> [PROMPT]: The required answer is every line of the data containing the word "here".
• • • • •
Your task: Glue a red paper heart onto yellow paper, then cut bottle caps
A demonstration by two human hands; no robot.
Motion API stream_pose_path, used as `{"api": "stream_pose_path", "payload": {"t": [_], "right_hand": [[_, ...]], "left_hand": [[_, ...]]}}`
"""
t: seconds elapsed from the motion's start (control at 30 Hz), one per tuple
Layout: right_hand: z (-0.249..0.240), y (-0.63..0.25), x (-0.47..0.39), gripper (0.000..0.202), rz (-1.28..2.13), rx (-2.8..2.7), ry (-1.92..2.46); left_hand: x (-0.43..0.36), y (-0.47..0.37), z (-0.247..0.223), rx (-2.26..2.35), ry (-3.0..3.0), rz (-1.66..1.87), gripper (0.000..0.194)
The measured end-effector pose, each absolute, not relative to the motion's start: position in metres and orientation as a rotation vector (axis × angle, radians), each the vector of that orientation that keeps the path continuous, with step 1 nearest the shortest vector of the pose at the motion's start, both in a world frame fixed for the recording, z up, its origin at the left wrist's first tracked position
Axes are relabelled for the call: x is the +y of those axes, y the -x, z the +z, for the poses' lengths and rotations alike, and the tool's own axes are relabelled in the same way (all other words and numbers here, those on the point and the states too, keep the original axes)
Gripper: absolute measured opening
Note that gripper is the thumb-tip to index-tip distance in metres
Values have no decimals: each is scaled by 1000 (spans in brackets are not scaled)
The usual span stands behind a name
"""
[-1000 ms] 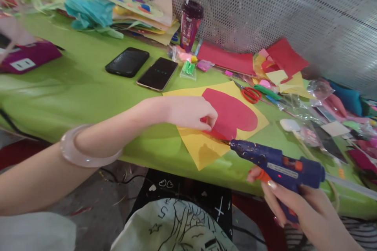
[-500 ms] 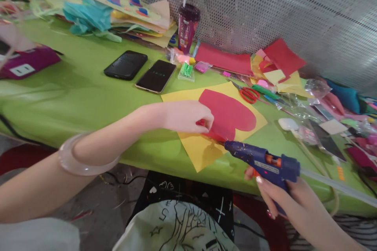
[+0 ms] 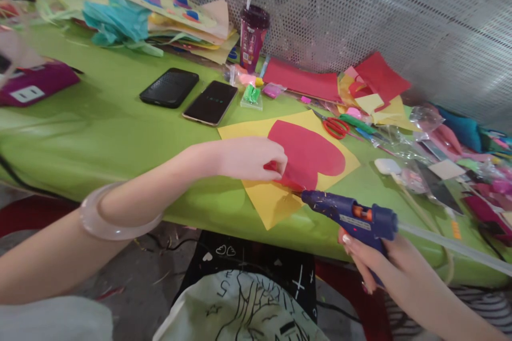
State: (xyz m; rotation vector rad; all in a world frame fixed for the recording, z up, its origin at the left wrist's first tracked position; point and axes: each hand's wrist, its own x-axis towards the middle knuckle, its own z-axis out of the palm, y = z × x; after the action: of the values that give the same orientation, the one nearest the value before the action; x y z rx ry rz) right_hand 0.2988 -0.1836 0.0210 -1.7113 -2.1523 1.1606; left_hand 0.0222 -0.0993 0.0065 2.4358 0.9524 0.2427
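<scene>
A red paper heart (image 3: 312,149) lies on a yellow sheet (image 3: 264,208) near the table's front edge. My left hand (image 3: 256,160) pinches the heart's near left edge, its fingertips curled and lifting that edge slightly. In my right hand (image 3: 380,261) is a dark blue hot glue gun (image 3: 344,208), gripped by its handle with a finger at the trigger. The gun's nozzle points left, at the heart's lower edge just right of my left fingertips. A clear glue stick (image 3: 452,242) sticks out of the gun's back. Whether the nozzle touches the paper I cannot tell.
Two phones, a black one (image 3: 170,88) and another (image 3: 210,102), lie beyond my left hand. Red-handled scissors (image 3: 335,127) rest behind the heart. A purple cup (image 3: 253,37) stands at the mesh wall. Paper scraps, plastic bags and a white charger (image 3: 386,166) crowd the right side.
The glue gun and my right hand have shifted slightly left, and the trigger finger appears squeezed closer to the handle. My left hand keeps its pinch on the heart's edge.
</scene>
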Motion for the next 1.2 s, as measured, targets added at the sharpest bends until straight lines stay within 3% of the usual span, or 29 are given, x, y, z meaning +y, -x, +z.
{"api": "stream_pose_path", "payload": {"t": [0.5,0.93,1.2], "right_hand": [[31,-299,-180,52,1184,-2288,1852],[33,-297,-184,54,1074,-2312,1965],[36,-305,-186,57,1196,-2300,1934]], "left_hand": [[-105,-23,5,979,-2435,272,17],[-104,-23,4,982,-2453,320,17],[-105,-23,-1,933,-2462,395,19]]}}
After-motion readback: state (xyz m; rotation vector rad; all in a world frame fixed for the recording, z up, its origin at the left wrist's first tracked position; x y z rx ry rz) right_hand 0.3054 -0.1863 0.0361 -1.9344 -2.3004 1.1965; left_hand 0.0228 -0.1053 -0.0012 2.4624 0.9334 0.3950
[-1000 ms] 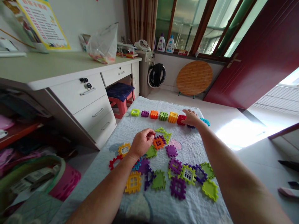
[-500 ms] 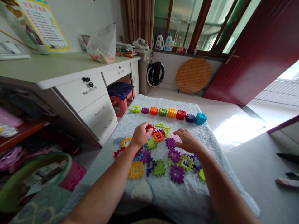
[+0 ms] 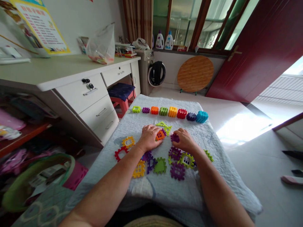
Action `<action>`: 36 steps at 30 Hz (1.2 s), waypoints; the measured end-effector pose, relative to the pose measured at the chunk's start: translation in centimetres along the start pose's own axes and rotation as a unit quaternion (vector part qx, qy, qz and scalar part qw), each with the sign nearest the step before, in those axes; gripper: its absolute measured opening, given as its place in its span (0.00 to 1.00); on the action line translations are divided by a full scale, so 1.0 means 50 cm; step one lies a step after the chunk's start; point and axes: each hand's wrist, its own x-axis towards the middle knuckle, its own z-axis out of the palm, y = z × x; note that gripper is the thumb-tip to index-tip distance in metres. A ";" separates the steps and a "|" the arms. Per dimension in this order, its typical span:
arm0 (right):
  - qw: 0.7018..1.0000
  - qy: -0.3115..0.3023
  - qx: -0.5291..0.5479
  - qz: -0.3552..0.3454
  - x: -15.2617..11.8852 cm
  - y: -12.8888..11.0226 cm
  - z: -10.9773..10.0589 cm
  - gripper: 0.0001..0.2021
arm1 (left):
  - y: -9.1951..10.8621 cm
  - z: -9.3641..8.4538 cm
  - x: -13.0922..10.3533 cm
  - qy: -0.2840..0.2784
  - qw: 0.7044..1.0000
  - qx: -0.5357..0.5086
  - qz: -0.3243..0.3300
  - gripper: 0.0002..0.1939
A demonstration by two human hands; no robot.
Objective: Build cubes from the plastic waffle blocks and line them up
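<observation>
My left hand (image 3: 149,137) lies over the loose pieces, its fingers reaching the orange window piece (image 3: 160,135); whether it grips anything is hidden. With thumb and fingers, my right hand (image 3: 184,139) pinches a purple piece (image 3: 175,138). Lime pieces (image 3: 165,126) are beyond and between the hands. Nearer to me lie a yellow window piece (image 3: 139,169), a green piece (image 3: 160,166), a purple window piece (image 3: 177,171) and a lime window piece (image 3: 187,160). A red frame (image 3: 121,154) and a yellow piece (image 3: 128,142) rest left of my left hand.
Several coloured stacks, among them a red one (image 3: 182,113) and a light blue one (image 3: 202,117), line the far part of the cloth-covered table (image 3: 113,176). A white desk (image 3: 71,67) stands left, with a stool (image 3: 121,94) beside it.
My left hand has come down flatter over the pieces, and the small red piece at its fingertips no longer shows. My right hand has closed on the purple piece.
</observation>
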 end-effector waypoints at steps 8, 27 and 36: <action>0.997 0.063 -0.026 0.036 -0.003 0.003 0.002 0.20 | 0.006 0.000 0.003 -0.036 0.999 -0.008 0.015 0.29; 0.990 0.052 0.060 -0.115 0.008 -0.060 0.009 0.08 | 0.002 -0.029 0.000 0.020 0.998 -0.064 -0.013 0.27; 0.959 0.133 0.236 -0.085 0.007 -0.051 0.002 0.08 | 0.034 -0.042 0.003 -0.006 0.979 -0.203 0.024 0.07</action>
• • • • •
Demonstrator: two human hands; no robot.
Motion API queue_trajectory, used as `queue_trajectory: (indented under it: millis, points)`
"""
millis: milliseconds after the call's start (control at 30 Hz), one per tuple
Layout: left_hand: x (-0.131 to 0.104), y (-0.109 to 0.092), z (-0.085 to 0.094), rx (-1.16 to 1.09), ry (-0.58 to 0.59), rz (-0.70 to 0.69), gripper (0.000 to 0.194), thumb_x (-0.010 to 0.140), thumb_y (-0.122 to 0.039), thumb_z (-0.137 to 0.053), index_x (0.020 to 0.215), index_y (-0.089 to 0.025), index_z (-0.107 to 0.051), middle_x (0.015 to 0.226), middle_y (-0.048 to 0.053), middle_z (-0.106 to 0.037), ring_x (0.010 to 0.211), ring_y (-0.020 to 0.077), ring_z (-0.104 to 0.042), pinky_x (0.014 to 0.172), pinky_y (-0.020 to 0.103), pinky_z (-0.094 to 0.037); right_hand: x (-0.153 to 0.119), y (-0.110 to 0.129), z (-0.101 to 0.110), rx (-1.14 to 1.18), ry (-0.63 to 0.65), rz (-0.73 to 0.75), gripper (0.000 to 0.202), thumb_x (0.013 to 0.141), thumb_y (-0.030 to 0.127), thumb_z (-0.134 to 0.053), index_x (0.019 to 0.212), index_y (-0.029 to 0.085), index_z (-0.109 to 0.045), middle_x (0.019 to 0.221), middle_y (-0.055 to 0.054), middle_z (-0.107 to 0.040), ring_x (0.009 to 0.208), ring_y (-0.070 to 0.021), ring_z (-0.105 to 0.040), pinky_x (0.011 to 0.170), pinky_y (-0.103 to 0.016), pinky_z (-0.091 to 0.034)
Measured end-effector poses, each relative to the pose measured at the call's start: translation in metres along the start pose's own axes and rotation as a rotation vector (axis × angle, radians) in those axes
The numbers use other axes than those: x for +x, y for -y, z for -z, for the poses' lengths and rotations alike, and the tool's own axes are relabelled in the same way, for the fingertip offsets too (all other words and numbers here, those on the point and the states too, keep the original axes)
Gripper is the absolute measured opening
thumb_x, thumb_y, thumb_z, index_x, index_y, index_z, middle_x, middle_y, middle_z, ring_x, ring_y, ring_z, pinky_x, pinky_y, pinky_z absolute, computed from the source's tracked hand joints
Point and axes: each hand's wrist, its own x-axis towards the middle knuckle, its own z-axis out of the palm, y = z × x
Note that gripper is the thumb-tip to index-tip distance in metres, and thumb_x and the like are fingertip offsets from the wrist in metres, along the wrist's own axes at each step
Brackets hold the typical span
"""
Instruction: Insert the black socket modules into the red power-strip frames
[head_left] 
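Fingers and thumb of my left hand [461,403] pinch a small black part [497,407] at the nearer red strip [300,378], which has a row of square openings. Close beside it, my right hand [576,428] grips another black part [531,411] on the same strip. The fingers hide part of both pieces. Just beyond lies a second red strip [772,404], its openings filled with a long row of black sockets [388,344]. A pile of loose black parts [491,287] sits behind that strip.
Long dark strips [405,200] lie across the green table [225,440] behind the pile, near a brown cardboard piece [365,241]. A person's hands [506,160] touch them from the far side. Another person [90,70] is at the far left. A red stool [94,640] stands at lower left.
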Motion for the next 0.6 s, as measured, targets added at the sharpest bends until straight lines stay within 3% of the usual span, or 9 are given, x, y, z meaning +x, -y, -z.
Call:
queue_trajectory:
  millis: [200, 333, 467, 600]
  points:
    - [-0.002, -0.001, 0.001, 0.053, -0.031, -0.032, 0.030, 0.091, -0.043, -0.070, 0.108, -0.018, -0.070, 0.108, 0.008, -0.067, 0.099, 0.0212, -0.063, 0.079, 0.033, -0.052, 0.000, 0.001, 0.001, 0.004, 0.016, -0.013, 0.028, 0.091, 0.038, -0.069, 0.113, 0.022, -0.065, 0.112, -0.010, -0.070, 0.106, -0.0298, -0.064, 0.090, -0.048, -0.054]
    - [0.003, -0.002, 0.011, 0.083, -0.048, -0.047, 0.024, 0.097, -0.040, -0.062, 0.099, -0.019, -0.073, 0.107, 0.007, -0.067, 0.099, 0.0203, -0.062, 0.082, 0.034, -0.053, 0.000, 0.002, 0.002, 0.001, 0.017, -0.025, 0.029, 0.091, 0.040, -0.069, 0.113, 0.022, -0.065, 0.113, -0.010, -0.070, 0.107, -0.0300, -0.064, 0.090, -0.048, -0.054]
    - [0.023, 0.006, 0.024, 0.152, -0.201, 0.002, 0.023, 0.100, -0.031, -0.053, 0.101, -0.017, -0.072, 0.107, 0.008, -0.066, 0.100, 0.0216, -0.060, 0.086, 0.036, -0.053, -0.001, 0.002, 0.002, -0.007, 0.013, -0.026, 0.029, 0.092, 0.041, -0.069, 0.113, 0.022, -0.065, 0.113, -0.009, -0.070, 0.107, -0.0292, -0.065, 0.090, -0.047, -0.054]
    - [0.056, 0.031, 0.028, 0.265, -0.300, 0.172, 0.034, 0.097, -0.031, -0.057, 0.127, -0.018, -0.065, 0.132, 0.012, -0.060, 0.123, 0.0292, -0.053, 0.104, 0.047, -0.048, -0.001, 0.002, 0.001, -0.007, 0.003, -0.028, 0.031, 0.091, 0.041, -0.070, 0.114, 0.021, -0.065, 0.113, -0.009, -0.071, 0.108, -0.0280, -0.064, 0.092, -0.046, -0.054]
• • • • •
> [EXERCISE RESULT]:
Axes are relabelled for the call: x is the +y of those axes, y the -x, z the +z, for the poses' lengths and rotations alike, and the tool's own axes are relabelled in the same way (all other words and numbers here, those on the point and the states too, keep the original axes)
The numbers use other axes than those: x for +x, y for -y, z for -z, for the poses' lengths and rotations alike, and the tool's own axes are relabelled in the same way, for the fingertip offsets too (all other words and numbers here, those on the point and the states too, keep the original axes)

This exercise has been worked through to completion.